== YOUR TASK ==
Make a tally of the lines in the records that include the string "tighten", and give only that number.

== GIVEN DATA ==

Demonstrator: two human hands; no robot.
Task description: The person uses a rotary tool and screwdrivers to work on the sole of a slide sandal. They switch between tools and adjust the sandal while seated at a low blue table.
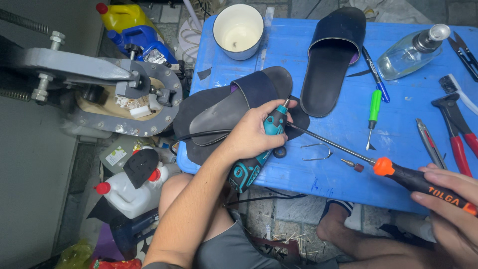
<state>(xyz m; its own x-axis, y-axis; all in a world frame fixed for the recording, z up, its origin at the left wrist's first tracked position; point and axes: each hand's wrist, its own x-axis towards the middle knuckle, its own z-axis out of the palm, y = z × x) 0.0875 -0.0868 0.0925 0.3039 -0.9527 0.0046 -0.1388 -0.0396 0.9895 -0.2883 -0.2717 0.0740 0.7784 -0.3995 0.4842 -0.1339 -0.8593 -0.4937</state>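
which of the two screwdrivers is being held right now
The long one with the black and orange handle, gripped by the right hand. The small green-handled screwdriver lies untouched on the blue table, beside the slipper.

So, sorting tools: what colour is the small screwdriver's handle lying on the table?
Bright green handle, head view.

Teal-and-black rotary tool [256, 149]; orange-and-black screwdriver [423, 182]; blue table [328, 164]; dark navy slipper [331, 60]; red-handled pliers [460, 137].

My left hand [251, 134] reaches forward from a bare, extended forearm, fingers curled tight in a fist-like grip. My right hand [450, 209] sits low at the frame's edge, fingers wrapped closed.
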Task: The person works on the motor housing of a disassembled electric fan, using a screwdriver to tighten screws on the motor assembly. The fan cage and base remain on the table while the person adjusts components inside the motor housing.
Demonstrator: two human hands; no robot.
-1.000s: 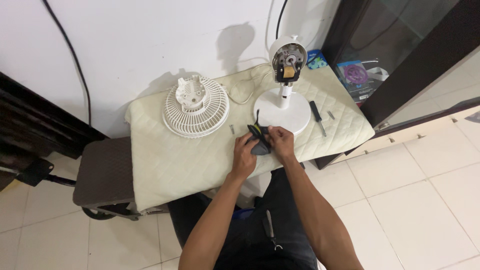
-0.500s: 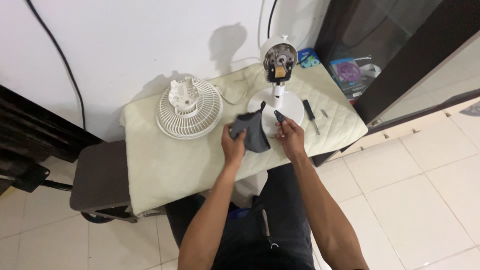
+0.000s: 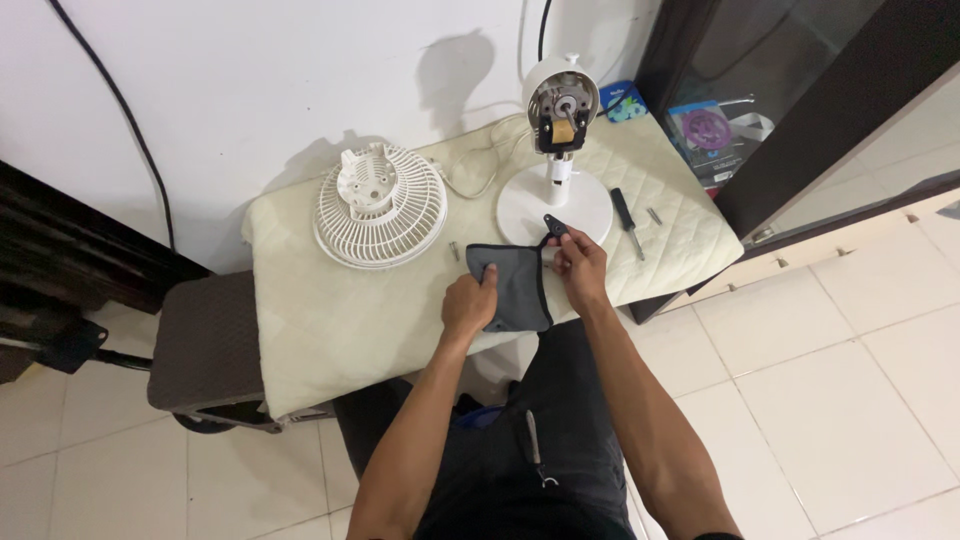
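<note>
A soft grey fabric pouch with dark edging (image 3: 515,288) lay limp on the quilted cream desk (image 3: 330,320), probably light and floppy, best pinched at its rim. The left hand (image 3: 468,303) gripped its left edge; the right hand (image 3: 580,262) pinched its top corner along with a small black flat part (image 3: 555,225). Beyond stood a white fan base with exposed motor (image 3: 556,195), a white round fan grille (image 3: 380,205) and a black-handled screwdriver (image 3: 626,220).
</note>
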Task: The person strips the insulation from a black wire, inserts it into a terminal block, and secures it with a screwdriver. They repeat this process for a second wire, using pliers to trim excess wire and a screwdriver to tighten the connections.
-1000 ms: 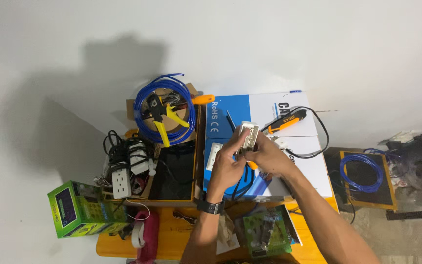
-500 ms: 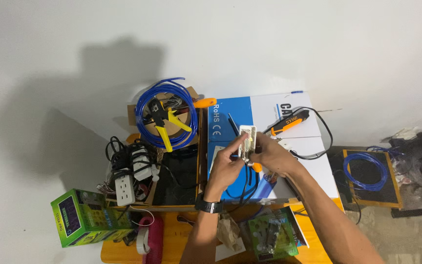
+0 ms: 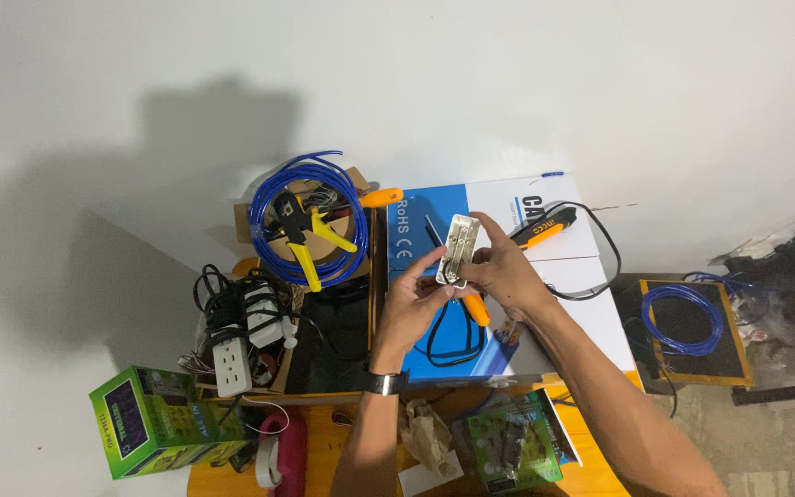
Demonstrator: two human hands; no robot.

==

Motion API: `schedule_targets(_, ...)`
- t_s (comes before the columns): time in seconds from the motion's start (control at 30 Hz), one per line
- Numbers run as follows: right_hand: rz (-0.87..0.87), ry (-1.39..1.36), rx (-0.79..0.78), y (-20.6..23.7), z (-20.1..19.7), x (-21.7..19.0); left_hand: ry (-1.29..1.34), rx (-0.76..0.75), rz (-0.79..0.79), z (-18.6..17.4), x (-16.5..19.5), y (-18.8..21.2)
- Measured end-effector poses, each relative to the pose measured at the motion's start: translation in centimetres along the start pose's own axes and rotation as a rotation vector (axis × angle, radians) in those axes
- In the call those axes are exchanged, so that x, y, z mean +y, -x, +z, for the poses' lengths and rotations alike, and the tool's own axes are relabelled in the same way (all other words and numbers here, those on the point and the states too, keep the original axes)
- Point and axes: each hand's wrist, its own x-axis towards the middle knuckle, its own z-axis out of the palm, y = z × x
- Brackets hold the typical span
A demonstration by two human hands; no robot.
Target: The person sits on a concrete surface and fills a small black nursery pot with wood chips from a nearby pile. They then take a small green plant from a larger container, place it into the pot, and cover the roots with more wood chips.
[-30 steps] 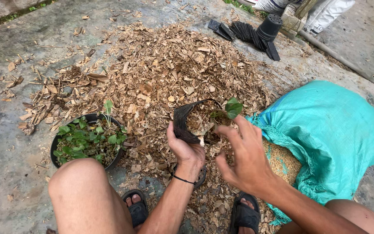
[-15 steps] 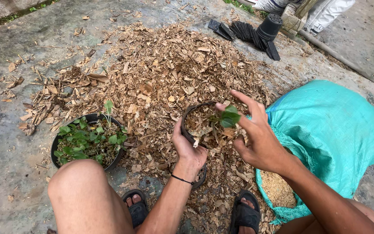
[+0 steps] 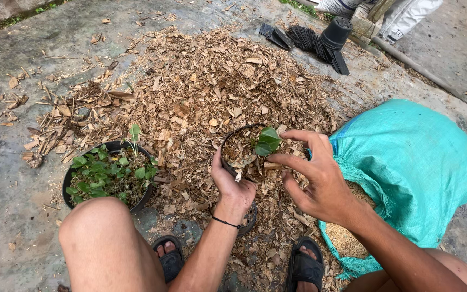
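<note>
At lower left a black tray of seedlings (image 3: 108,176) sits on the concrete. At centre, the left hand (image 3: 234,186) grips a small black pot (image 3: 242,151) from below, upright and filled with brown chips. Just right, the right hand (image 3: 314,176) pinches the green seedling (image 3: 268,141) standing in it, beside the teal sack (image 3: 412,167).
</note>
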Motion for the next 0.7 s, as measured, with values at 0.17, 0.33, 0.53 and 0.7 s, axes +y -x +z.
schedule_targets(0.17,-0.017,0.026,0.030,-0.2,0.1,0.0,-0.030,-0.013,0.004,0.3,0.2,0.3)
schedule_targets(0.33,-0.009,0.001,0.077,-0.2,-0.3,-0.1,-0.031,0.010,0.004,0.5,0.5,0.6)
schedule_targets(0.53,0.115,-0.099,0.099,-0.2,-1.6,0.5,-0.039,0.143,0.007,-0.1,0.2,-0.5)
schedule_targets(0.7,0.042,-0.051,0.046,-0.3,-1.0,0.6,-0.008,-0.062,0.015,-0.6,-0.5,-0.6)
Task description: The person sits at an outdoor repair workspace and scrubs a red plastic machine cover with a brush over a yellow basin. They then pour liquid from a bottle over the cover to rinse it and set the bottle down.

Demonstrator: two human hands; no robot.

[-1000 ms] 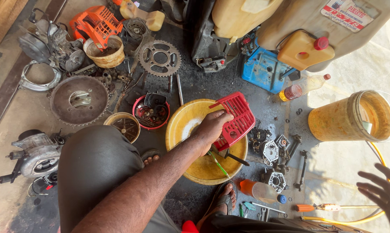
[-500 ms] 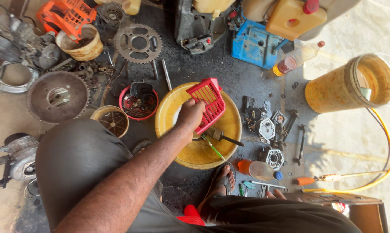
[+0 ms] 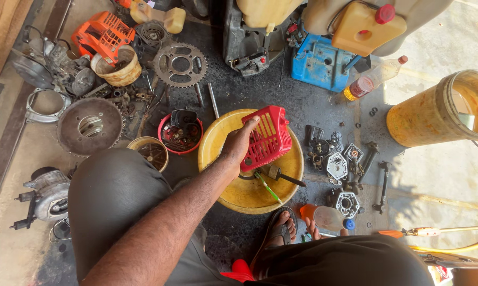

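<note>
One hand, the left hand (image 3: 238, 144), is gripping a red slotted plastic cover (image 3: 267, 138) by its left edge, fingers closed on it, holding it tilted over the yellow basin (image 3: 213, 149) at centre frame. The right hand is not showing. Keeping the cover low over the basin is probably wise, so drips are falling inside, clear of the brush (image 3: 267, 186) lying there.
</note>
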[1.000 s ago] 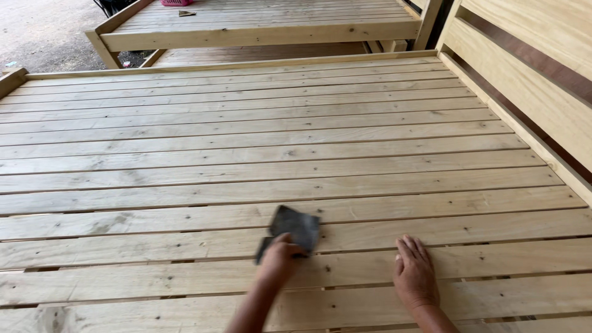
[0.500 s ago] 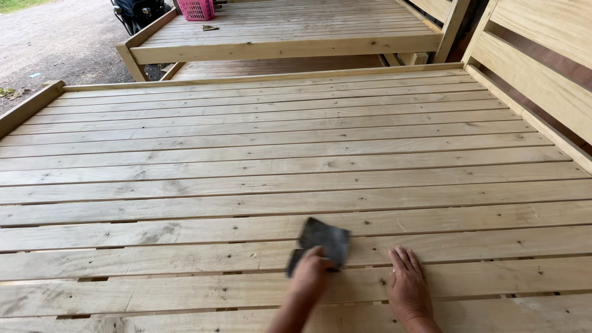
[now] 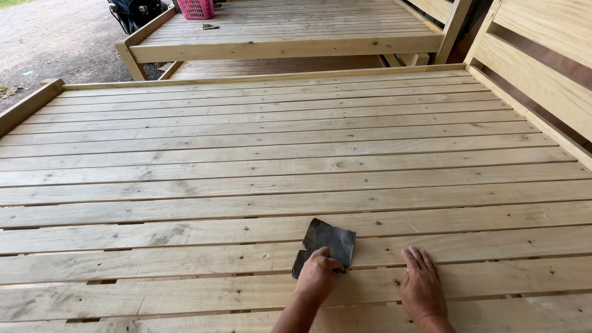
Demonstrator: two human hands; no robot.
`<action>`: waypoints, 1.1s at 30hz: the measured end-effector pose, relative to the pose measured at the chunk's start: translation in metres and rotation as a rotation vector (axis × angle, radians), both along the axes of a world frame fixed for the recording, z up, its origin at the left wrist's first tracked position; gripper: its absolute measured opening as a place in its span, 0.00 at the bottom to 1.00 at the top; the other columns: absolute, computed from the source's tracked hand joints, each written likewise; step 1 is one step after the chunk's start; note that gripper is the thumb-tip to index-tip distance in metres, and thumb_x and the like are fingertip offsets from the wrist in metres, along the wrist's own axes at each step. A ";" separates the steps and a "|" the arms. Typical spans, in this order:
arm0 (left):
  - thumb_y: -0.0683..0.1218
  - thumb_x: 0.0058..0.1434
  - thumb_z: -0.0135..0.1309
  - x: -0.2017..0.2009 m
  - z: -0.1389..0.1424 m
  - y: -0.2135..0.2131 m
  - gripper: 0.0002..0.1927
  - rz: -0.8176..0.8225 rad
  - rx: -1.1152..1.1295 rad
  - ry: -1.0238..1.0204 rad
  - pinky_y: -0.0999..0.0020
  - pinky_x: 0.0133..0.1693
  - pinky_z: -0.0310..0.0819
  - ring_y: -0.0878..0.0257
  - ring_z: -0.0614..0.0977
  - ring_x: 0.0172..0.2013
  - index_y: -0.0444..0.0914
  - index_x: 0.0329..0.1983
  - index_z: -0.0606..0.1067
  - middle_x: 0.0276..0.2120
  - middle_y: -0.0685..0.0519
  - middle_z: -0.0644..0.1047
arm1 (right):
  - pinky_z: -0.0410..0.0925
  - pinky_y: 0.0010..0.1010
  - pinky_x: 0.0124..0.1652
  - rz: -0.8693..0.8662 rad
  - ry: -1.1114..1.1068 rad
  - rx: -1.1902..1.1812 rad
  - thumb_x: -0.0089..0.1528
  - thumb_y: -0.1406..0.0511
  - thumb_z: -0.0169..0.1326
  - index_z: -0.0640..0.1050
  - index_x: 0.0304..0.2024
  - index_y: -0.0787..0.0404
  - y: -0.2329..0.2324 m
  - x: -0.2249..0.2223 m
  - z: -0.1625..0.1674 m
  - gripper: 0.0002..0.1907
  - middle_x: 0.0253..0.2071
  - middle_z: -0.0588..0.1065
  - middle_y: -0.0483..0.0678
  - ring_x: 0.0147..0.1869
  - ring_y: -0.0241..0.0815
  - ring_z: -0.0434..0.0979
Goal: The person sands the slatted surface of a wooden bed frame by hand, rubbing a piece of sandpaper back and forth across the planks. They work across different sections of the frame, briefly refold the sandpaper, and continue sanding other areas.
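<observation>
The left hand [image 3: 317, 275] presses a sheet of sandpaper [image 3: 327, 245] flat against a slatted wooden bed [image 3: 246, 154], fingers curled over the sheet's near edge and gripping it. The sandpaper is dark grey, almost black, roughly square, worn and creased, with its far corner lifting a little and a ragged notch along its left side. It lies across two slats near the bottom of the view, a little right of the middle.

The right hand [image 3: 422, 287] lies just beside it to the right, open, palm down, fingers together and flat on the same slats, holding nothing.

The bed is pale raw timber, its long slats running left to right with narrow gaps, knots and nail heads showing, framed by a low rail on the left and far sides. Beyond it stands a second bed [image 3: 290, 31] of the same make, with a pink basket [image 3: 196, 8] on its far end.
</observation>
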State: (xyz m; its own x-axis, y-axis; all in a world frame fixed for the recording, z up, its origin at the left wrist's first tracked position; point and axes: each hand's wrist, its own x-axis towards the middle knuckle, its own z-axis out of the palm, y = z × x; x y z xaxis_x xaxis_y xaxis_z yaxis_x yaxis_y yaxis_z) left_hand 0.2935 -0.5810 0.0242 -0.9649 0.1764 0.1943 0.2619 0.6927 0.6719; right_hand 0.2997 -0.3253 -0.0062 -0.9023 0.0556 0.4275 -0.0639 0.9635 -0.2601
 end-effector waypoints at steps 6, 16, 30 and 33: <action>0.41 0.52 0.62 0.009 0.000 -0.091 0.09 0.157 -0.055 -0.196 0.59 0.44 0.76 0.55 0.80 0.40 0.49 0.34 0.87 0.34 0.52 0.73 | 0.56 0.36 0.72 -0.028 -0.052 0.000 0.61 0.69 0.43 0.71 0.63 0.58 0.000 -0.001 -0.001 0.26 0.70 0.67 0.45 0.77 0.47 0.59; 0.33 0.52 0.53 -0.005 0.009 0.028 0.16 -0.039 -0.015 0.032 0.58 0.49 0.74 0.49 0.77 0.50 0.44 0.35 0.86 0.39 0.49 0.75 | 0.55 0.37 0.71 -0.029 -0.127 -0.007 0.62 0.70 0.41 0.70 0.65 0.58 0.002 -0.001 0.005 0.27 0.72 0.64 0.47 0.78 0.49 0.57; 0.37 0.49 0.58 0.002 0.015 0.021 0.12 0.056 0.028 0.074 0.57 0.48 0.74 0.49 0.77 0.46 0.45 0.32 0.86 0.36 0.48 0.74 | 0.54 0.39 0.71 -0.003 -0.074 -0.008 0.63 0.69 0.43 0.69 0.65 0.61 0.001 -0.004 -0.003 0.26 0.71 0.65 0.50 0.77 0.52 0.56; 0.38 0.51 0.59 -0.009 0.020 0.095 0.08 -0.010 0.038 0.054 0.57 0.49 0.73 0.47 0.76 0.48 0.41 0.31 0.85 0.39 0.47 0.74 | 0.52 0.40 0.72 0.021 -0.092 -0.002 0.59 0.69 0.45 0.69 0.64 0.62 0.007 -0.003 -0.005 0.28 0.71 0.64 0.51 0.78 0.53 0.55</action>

== ANSWER FOR THE TASK ==
2